▶ _Task to carry out_:
Transcribe all the data below exactly, leaving its pictures out.

▶ _Provided data_:
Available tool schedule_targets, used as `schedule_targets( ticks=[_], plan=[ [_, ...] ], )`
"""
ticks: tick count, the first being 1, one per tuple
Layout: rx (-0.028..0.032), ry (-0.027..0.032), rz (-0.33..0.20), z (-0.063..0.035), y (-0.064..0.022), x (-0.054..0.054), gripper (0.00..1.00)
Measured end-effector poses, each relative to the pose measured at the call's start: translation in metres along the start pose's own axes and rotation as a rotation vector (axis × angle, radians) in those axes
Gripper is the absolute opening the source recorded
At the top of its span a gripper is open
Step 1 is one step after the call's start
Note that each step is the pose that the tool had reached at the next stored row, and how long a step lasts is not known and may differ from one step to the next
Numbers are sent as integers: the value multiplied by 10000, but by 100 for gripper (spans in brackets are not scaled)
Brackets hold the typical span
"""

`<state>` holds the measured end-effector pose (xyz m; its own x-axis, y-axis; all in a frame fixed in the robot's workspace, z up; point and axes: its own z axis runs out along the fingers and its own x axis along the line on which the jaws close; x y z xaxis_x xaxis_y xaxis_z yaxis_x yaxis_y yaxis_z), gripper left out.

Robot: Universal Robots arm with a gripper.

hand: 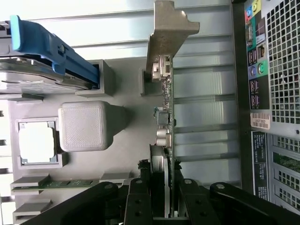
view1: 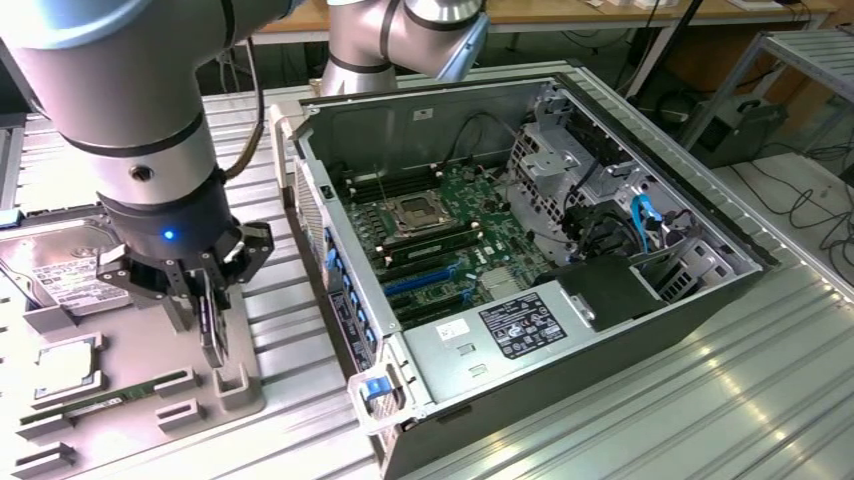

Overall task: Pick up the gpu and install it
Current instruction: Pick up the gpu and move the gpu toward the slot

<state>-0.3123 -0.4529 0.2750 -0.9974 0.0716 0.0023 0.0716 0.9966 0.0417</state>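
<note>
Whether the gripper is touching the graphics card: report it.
Touching. The wrist view shows the fingers of the gripper pressed against both faces of the graphics card, seen edge-on between them, with no gap showing.

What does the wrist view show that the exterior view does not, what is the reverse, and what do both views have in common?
Wrist view: the gpu seen edge-on, its silver bracket, and the rear ports of the computer case.
Exterior view: the inside of the case with the motherboard, and the arm above the hand.
Both: the hand's fingers on either side of the gpu, over the grey tray with the RAM stick.
</note>
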Motion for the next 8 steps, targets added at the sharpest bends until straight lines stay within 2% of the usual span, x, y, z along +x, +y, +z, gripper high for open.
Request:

▶ _Response area_:
Available tool schedule_targets, used as `schedule_targets( ticks=[_], plan=[ [_, ...] ], )`
"""
ticks: tick count, the first being 1, one per tuple
Layout: rx (-0.028..0.032), ry (-0.027..0.032), rz (-0.33..0.20), z (-0.063..0.035), y (-0.064..0.022), x (-0.054..0.054), gripper (0.00..1.00)
Measured end-effector poses, each relative to the pose measured at the call's start: translation in metres along the start pose's own axes and rotation as a rotation vector (axis × angle, radians) in those axes
Gripper is the absolute opening the source recorded
At the top of its span a gripper is open
Step 1 is one step after the call's start
Note that each step is the pose that the tool had reached at the next stored row, and how long a step lasts is not known and may differ from one step to the next
Numbers are sent as integers: the value multiplied by 10000, but by 100 for gripper (spans in brackets are not scaled)
Brackets hold the typical span
"""

`<state>` holds the measured end-effector pose (xyz m; its own x-axis, y-axis; all in a frame fixed in the robot's workspace, z up; point and axes: its own z axis runs out along the fingers and its own x axis along the line on which the jaws close; x y z xaxis_x xaxis_y xaxis_z yaxis_x yaxis_y yaxis_z), gripper left out.

Robot: Universal Robots arm with a gripper.

hand: 
view1: 

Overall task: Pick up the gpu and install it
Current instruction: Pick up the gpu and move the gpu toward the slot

<state>-0.3123 -0.4529 0.2750 -0.9974 0.0716 0.0023 0.0716 0.9966 0.0417</state>
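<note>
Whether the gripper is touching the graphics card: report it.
Touching. The wrist view shows the fingers of the gripper pressed against both faces of the graphics card, seen edge-on between them, with no gap showing.

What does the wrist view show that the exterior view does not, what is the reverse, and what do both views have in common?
Wrist view: the gpu seen edge-on, its silver bracket, and the rear ports of the computer case.
Exterior view: the inside of the case with the motherboard, and the arm above the hand.
Both: the hand's fingers on either side of the gpu, over the grey tray with the RAM stick.
</note>
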Motion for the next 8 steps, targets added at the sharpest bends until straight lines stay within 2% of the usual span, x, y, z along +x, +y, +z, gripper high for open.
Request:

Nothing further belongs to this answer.